I'm not a big believer in the paranormal but Bell's talent was his TOTAL belief in all his guests. Even when a drunk guy from Kansas might call at 3:30 a.m. saying there are little green men running around his farm right now, Bell would ask how many there are and whether they are friendly. He also had a great expressive voice.

He started working in the early 1970s on a couple of radio and TV stations in California. In 1978, KDWN 720 Las Vegas had just gotten FCC permission to run with 50,000 watts around the clock. (Till then, clear channel stations like WGN Chicago had no other powerful stations on their channel at night, not even in the West.) Bell got hired to do an all-night show, which he called "West Coast AM." "West Coast" because KDWN could be heard quite clearly, not just in Vegas but in LA, San Diego, San Francisco, etc. And "AM" since it ran from 12 a.m. to 6 a.m. At first, he discussed everything, mostly politics. But he had an interest in the paranormal and as he did more of these shows, he got more buzz. Eventually the show got picked up for syndication, where it got renamed "Coast to Coast AM."

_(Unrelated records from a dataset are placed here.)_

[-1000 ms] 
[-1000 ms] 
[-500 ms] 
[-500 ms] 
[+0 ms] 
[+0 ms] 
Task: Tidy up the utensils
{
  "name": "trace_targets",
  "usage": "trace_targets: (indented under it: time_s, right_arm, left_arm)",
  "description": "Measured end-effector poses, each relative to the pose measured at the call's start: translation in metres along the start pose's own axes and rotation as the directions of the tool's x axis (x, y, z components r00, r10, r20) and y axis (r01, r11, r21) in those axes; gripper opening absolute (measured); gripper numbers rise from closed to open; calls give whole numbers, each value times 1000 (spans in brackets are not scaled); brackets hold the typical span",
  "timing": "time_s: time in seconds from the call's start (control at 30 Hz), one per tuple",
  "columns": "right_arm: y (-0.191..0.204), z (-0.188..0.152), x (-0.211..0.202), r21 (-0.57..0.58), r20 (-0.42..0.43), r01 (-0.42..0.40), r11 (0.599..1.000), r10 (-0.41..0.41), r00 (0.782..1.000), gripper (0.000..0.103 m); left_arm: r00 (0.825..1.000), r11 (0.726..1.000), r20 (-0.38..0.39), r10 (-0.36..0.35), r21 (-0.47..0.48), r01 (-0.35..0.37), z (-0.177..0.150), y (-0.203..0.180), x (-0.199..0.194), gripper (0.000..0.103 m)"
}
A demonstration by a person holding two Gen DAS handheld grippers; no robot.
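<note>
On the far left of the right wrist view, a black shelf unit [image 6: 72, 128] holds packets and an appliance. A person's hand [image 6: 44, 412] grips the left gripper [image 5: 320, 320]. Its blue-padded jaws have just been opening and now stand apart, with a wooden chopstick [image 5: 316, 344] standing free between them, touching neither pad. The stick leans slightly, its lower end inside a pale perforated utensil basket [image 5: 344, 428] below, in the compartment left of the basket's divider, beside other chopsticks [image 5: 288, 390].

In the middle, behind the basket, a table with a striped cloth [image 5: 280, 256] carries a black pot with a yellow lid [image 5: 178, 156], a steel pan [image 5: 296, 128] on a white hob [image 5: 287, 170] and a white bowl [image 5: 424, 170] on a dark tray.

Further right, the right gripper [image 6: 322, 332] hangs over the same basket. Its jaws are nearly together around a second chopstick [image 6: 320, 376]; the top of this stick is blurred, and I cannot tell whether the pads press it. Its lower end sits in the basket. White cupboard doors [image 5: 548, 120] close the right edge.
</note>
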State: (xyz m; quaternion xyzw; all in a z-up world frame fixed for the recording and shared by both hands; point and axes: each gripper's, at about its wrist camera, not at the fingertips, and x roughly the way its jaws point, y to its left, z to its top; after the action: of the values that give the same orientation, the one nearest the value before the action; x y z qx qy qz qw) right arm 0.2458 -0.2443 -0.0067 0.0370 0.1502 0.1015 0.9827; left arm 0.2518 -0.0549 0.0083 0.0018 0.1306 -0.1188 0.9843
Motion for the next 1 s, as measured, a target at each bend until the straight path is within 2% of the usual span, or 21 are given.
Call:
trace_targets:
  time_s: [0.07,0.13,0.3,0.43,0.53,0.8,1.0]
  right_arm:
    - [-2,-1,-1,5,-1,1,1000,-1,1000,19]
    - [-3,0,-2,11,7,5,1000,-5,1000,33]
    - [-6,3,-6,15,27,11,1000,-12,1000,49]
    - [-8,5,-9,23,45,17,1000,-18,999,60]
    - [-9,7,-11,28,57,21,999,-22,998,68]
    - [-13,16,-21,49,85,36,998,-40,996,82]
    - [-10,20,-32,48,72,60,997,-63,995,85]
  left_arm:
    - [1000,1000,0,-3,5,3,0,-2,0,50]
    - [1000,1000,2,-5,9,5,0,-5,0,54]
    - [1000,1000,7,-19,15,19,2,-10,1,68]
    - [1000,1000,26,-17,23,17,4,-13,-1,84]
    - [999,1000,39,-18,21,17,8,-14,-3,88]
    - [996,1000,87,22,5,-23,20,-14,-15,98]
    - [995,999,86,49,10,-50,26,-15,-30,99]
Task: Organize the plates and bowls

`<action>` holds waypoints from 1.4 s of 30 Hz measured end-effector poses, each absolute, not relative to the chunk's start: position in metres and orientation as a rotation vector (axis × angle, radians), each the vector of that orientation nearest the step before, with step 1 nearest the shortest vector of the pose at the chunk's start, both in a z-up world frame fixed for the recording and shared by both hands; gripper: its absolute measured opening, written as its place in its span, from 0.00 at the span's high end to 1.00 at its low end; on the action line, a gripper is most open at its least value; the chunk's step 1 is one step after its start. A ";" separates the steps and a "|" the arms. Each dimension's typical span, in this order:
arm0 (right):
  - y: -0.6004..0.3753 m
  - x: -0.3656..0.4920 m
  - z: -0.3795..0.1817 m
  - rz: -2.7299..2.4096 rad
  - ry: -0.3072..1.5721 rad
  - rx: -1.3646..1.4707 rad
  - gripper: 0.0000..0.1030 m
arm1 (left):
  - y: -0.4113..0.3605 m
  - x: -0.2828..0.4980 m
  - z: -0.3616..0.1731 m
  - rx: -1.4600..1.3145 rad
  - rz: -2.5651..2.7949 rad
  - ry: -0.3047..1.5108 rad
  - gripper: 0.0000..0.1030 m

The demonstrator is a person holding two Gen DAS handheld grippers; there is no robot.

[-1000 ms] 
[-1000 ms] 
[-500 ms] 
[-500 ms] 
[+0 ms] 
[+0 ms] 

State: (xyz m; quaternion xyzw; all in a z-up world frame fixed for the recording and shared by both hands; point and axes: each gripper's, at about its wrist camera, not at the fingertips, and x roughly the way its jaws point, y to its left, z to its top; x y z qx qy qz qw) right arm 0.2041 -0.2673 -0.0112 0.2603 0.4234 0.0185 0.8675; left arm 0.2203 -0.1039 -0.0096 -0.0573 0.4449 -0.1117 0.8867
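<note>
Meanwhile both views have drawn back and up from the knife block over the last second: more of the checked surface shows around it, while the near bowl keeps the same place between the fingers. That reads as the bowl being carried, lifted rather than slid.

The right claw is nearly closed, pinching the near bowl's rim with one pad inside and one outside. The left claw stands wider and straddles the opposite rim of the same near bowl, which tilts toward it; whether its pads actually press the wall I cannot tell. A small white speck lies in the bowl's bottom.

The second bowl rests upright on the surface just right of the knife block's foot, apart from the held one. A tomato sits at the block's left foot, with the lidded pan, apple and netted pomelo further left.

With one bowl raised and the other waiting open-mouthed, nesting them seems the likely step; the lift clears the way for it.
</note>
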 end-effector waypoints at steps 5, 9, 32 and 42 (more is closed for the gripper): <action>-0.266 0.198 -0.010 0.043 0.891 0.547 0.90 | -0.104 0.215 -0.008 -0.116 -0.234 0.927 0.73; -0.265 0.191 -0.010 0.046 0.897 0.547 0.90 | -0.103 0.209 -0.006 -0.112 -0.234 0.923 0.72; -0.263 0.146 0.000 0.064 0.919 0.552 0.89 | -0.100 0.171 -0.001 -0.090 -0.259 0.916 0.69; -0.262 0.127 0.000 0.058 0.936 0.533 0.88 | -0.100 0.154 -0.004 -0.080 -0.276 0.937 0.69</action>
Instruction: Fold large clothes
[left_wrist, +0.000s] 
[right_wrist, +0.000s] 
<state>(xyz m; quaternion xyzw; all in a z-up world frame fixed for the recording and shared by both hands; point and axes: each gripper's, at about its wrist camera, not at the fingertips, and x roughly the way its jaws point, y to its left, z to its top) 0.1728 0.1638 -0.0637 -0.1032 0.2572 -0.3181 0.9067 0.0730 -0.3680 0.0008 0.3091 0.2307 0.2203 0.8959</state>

Sadly, some of Bell's inner demons stopped him from continuing his show. He quit the network show at one point because of back trouble. He returned then quit again to move to The Philippines. He returned to the U.S. and signed up to do shows on Sirius XM, which I thought were terrific. He was live four nights a week and got replayed the other nights. But he had a dispute about audio quality and a few other issues with Sirius management and quit that show after a couple of months. Then he started his own show on the internet, which he allowed some radio stations to also air. But then he claimed someone fired shots at him at his home in Nevada, so he quit that saying he feared for his family's safety. And that was the last Art Bell show we would have.
 
Very sad news. I wasn't an all-the-time listener but he had some interesting stuff on and it wasn't all paranormal. I remember Art interviewing the New York City fire chief shortly after 9/11. Also remembering him saying he didn't neccesarily believe all the stuff his guests believed in, but he was all about letting them have their say.

Presumably, the "Somewhere in Time" replays will continue tonight and some time to come on Premiere affiliates.
 
Phil Hendrie‏Verified account @realphilhendrie · 4h4 hours ago
Art was something our business had few, if any, of.
He was an original.
He did everything the book said you shouldn’t do. 40 minute phone interviews, led segments with commercials, took the paranormal & UFOlogists seriously and gave them a forum. Rest In Peace Art Bell.

I always felt Art had difficulties that were private and made things difficult for him. Before he left the scene I hope he was ok.
 
Art Bell is worthy of all the praise. He thought outside the box on programming and execution. Everything he developed came from thin air. He had to write the book on doing it as he went because that book had never been written.

Thinking about this guests and callers, Art knew being gracious was the key to his success and that by treating his callers with respect fueled his success. One can question if any of the callers and guests spoke of things he believed. If so, great. If not, at the least he was amused. At worst he let them drive their route to see just where they were going. For all of us that listened, we enjoyed his journey and I think we can say it ended all too quickly. One could say his time frame was simply filler for any station needing overnight content but I feel the program reached way beyond that as a desired, listener producing show that likely could have enjoyed a more desirable daypart. With no discredit to George that has successfully taken the reigns without skipping a beat, if not taking the show to greater popularity, it likely never would have been without Art Bell being brave enough to bet on the path never traveled.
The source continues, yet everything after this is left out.